Jesús habla con sus discípulos sentado en el Monte de los Olivos, frente al Templo de Jerusalén. Uno de ellos pondera la solidez y magnificencia de la construcción, y todos quedan sorprendidos cuando le responde: “¿Ves estas grandes construcciones? No quedará aquí piedra sobre piedra que no sea derruida” (Mc 13,2).
Sus palabras, interrumpiendo unos comentarios llenos de admiración, resultaban sobrecogedoras: ¿de qué catástrofe estaba hablando? Para ellos eso solo podría suceder en el fin del mundo. ¿El final era inminente?
En la respuesta de Jesús se entrelazan palabras del Antiguo Testamento, concretamente del Libro de Daniel, con otras de Isaías y Ezequiel. Utiliza imágenes de género apocalíptico bien conocidas en la tradición de Israel: “el sol se oscurecerá y la luna no dará su resplandor, y las estrellas caerán del cielo, y las potestades de los cielos se conmoverán”.
Pero los vaticinios de los antiguos profetas culminan en la manifestación gloriosa de Jesucristo, el Mesías esperado, que, por encima de los cataclismos del cosmos y de los vaivenes de la historia humana, permanece como punto firme y estable: “Entonces verán al Hijo del Hombre que viene sobre las nubes con gran poder y gloria”
El Maestro desvía la atención de los detalles accesorios, como son los relativos al tiempo y momento concreto en que sobrevendrá el final, para centrarse en lo fundamental. “Cristo es el Señor del cosmos y de la historia -enseña el Catecismo de la Iglesia Católica-. En él, la historia de la humanidad e incluso toda la Creación encuentran su recapitulación, su cumplimiento transcendente”.
La respuesta de Jesús no ofrece una descripción de lo que sucederá, sino que es una invitación a vivir bien el presente, a estar atentos, siempre preparados para cuando venga el Hijo del Hombre y nos pida cuentas de nuestra vida.

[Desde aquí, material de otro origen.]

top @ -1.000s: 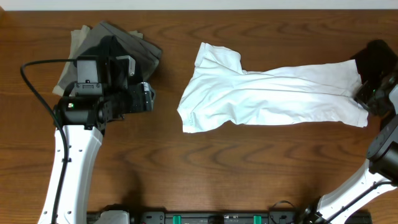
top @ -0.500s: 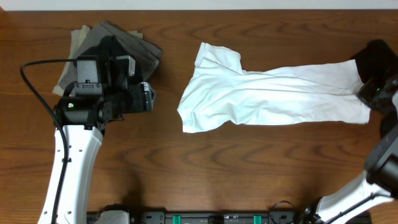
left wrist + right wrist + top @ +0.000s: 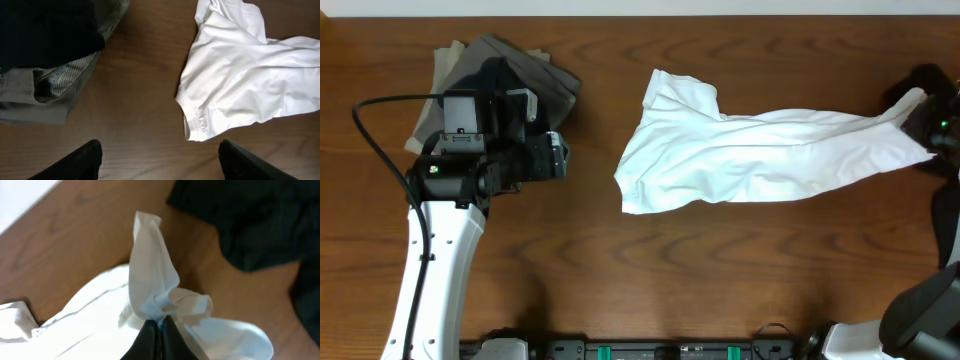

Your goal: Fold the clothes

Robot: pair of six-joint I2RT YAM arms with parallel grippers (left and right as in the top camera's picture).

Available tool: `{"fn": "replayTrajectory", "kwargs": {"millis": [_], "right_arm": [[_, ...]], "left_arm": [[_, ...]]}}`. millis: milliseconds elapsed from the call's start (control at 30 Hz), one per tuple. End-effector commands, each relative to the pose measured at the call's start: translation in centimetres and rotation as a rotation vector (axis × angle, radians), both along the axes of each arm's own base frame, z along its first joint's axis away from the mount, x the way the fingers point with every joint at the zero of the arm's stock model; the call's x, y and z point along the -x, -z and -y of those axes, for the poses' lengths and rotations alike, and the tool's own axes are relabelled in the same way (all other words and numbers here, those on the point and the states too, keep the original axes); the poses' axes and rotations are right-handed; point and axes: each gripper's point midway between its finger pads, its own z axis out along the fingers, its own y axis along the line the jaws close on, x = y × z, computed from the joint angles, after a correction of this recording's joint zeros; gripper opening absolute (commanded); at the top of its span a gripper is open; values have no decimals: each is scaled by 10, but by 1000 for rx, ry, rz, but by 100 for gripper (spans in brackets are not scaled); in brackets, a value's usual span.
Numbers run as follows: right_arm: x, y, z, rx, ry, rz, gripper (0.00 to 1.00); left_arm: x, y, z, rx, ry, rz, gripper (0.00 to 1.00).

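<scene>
Plainly, the shirt (image 3: 760,160) lies stretched across the middle and right of the overhead frame, its long axis running left to right and rising slightly toward the right edge. The right gripper (image 3: 159,326) is closed tight on a bunched pinch of white cloth at that right end. The wrist view shows the fabric rucked up above the fingertips, and it looks raised off the table (image 3: 740,270), though how far I cannot tell. The other end, with a sleeve at upper centre and a stitched edge at lower centre, rests flat on the wood. The left gripper (image 3: 160,160) stands wide and holds nothing, over bare wood in the left of the frame, beside the pile (image 3: 500,75) of grey and dark clothes at upper left. From it the shirt's free end lies straight to the right, near but apart. A black garment (image 3: 932,78) sits at the far right edge, by the held end. So the left arm is the nearer to the free end, and spreading or folding the shirt likely turns on a reach rightward along that axis.
</scene>
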Motion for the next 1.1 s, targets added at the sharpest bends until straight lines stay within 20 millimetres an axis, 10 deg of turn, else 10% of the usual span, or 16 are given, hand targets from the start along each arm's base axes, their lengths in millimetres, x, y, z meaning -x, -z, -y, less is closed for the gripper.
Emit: {"fn": "replayTrajectory", "kwargs": {"millis": [0,267,567,700,1067], "right_arm": [[10,5,12,20,119,-49,1],[9,5,13,17,133,-43,1],[-28,-20,-32,-23,-277,159,6],[-34,-46,-84,-3,-721,362,1],[5,-105,-153,-203,-1125,765,1]], "left_arm": [[-3,-7,0,6,-8,18,77],[-3,-7,0,6,-8,19,76],[-3,-7,0,6,-8,18,77],[-3,-7,0,6,-8,18,77],[-2,-6,0,6,-8,14,76]]}}
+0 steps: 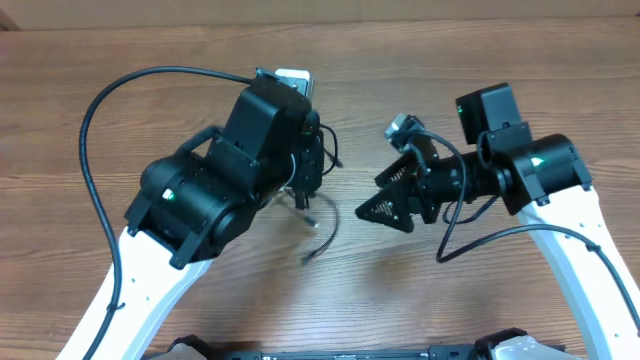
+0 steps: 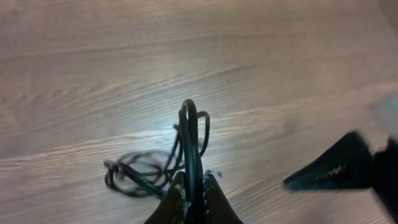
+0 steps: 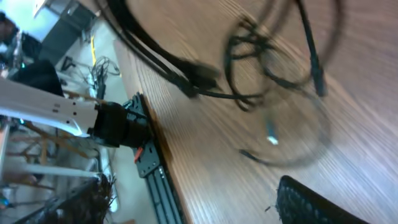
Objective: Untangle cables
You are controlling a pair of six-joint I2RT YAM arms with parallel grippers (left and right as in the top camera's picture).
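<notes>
- Wood-grain table [image 1: 520, 90] carries both arms, whose bases sit at its near edge.
- Left gripper [image 2: 194, 185] is pinched tight on the cables [image 2: 191, 124]; their loose loops trail across mid-table.
- Right gripper [image 1: 370, 197] is spread apart and empty, near those cables.

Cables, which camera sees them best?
The left wrist view: the cables stand looped and sharp, pinched in the left gripper, with more coiled on the table. Overhead, the left arm hides all but a few strands. The right wrist view shows them blurred.
</notes>
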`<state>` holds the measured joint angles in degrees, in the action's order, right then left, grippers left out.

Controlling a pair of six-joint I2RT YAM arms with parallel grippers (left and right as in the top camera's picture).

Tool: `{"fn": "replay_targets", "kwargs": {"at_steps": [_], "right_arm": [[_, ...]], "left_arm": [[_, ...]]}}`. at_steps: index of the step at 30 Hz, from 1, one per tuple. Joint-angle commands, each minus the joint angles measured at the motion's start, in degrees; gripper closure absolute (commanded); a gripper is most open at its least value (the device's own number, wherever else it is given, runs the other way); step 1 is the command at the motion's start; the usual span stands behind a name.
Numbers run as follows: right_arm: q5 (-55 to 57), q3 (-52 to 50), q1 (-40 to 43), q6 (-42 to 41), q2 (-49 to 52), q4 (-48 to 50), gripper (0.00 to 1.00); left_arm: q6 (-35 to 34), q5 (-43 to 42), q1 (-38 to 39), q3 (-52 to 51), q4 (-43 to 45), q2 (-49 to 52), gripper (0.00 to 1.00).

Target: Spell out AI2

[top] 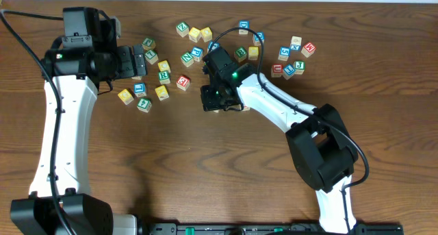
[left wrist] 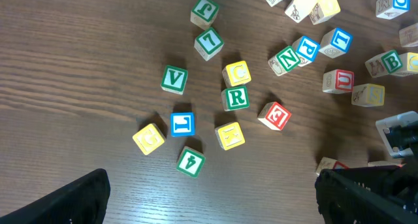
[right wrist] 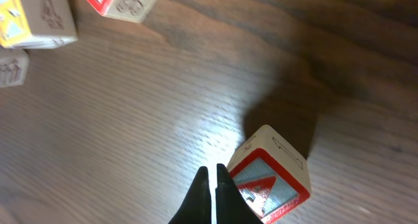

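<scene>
The red-framed "A" cube (right wrist: 274, 178) sits on the wooden table, just right of my right gripper (right wrist: 212, 175), whose fingers are shut together and empty, tips close against the cube's left edge. In the overhead view my right gripper (top: 213, 101) is at the table's middle and mostly hides that cube. A corner of it shows in the left wrist view (left wrist: 326, 164). My left gripper (left wrist: 219, 198) is open and empty, above the left cluster of cubes (top: 137, 60). I cannot make out the "I" cube or the "2" cube among the scattered cubes.
Many lettered cubes lie scattered: a left cluster with a green "R" (left wrist: 236, 97), a green "V" (left wrist: 174, 79) and a red-lettered cube (left wrist: 274, 115), a middle group (top: 195, 36), and a right group (top: 291, 57). The table's near half is bare wood (top: 205, 173).
</scene>
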<state>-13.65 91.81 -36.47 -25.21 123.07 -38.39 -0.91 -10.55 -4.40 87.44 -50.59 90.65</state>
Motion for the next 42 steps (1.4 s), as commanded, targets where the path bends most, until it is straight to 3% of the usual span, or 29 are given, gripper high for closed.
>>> {"fn": "replay_targets", "kwargs": {"at_steps": [1,16,37,42], "right_arm": [[1.3,0.8,1.4,3.1,0.6,-1.9,0.99],[1.3,2.3,5.1,9.6,0.6,-8.3,0.99],[1.3,3.2,5.8,9.4,0.0,-12.2,0.99],[1.4,6.6,5.8,9.4,0.0,-12.2,0.93]], "left_arm": [[-0.1,0.1,0.0,-0.1,-0.1,0.0,0.0],[-0.1,0.1,0.0,-0.1,-0.1,0.0,0.01],[-0.1,0.1,0.0,-0.1,-0.1,0.0,0.0],[-0.1,0.1,0.0,-0.1,-0.1,0.0,0.01]]}}
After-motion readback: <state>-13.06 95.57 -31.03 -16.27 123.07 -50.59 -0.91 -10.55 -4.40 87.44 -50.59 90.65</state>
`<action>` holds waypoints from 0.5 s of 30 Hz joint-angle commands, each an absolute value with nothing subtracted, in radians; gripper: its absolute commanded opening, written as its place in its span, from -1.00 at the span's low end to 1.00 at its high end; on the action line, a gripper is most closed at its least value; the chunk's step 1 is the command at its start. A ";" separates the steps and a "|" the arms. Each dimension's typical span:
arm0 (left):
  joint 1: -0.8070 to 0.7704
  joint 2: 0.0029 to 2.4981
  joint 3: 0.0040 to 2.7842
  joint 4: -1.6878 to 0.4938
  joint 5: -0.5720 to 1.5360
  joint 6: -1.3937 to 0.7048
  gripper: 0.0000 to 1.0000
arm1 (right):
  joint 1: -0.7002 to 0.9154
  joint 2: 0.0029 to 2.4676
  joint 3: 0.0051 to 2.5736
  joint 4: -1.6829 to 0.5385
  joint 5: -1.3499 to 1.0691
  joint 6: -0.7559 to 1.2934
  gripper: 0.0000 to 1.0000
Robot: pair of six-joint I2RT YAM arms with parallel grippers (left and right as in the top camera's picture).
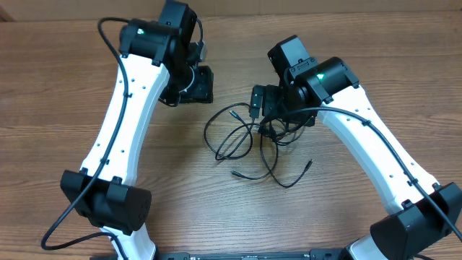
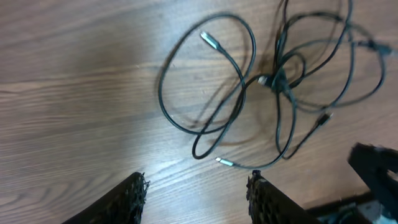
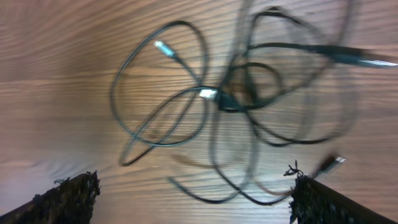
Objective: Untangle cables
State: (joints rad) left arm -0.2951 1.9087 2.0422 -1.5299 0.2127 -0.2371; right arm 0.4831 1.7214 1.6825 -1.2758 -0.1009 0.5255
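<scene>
Several thin black cables (image 1: 245,141) lie tangled on the table (image 1: 58,87). My right pincer (image 3: 193,186) hangs over them, my left pincer (image 2: 196,190) nearby, both released and empty. I should pinch a single outer strand.

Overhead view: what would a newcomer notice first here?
A loose tangle of black cables lies mid-table, its loops crossing at one knot and a silvery plug sticking out. The right claw hangs wide open over that knot, holding nothing. The left claw is open too, beside the tangle.
</scene>
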 commanded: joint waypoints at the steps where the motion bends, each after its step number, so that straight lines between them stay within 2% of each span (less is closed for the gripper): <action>1: -0.302 1.909 1.947 -1.503 0.284 -0.188 0.12 | 0.457 1.719 1.701 -1.253 -0.190 0.500 1.00; 6: -0.304 1.909 1.777 -1.409 0.473 -0.018 0.08 | 0.445 1.719 1.701 -1.246 -0.196 0.498 1.00; 10: -0.316 1.909 1.696 -1.333 0.642 0.119 0.13 | 0.445 1.719 1.701 -1.246 -0.196 0.495 1.00; 15: -0.361 1.909 1.668 -1.270 0.616 0.131 0.25 | 0.445 1.719 1.701 -1.243 -0.196 0.495 1.00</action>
State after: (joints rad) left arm -0.3286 1.9125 1.6836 -1.2877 0.5659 0.0605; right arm 0.4458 1.7214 1.6825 -1.2491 -0.1864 0.5034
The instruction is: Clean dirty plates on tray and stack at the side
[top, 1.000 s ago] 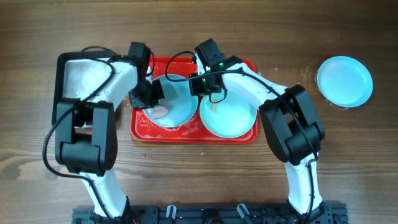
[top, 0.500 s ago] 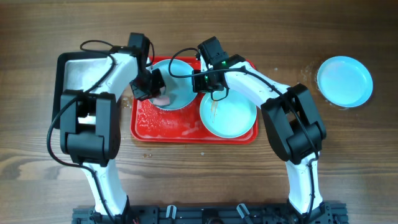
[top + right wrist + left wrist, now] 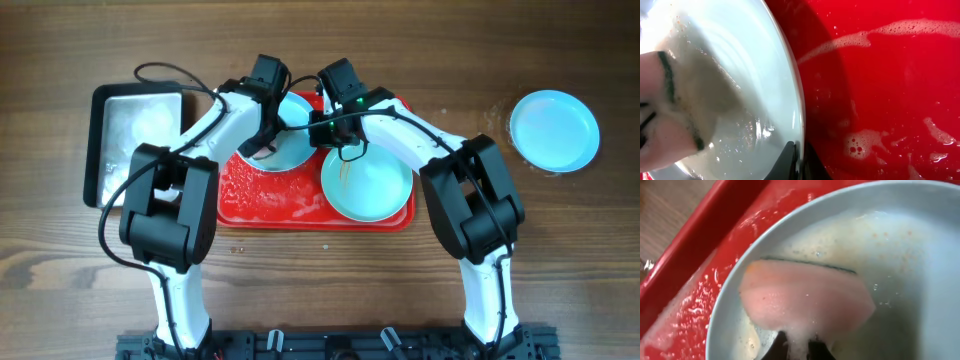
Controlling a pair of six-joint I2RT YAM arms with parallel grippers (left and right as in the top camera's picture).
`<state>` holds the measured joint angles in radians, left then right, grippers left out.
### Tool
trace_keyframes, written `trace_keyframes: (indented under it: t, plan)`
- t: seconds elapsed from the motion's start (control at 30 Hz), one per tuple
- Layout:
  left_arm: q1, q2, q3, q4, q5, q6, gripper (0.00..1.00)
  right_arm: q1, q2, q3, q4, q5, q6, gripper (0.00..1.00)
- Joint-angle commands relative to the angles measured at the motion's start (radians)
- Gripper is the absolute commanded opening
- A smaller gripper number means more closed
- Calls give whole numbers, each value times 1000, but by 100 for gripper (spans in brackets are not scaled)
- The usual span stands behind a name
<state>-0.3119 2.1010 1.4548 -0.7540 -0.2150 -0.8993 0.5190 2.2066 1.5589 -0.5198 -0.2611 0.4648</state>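
The red tray (image 3: 265, 205) holds two pale blue plates. My right gripper (image 3: 322, 130) is shut on the rim of the left plate (image 3: 292, 152) and holds it tilted at the tray's back; the pinched rim shows in the right wrist view (image 3: 801, 160). My left gripper (image 3: 262, 138) is shut on a soapy pink sponge (image 3: 805, 302) pressed into that plate (image 3: 905, 255), whose foam has orange specks. The second plate (image 3: 370, 185) lies flat on the tray's right half with a brown smear. A third plate (image 3: 554, 130) sits on the table at the far right.
A black-rimmed silver pan (image 3: 135, 140) with suds stands left of the tray. The tray floor (image 3: 890, 90) is wet with foam streaks. The arms' cables hang over the back of the tray.
My left gripper has slid the sponge rightward across the held plate, uncovering the silver pan. The plate has shifted toward the tray's back. The right gripper has kept its hold.
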Motion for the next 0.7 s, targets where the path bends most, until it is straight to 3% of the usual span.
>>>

El Maestro enseña que la historia de los pueblos y de las personas tiene una meta que es el encuentro definitivo con el Señor. Cuándo y cómo sucederá no tiene para nosotros mayor interés, por eso dice Jesús de modo provocativo que “nadie sabe de ese día y de esa hora: ni los ángeles en el cielo, ni el Hijo, sino el Padre” (Mc 13,32).
Deliberadamente nos aparta de una curiosidad superficial por los acontecimientos del futuro para mostrar lo realmente importante. Señala el sendero justo por el que caminar para llegar a la vida eterna: “El cielo y la tierra pasarán, pero mis palabras no pasarán”. Todo pasa –nos viene a recordar–, pero la Palabra de Dios no cambia, y es guía estable para regir nuestro comportamiento. Sólo tiene sentido y estabilidad una vida que se apoya y fundamenta en la Palabra de Dios que Jesús nos ha dado.
En el Credo confesamos que “Jesucristo subió a los cielos, y está sentado a la derecha de Dios, Padre Todopoderoso. Desde allí ha de venir a juzgar a vivos y muertos”. “Entonces -dice el Catecismo-, se pondrán a la luz la conducta de cada uno y el secreto de los corazones. Entonces será condenada la incredulidad culpable que ha tenido en nada la gracia ofrecida por Dios. La actitud con respecto al prójimo revelará la acogida o el rechazo de la gracia y del amor divino”. En el Juicio quedará patente si hemos caminado en nuestra vida a la luz de la Palabra de Dios, o si la hemos despreciado, fiándonos de nosotros mismos.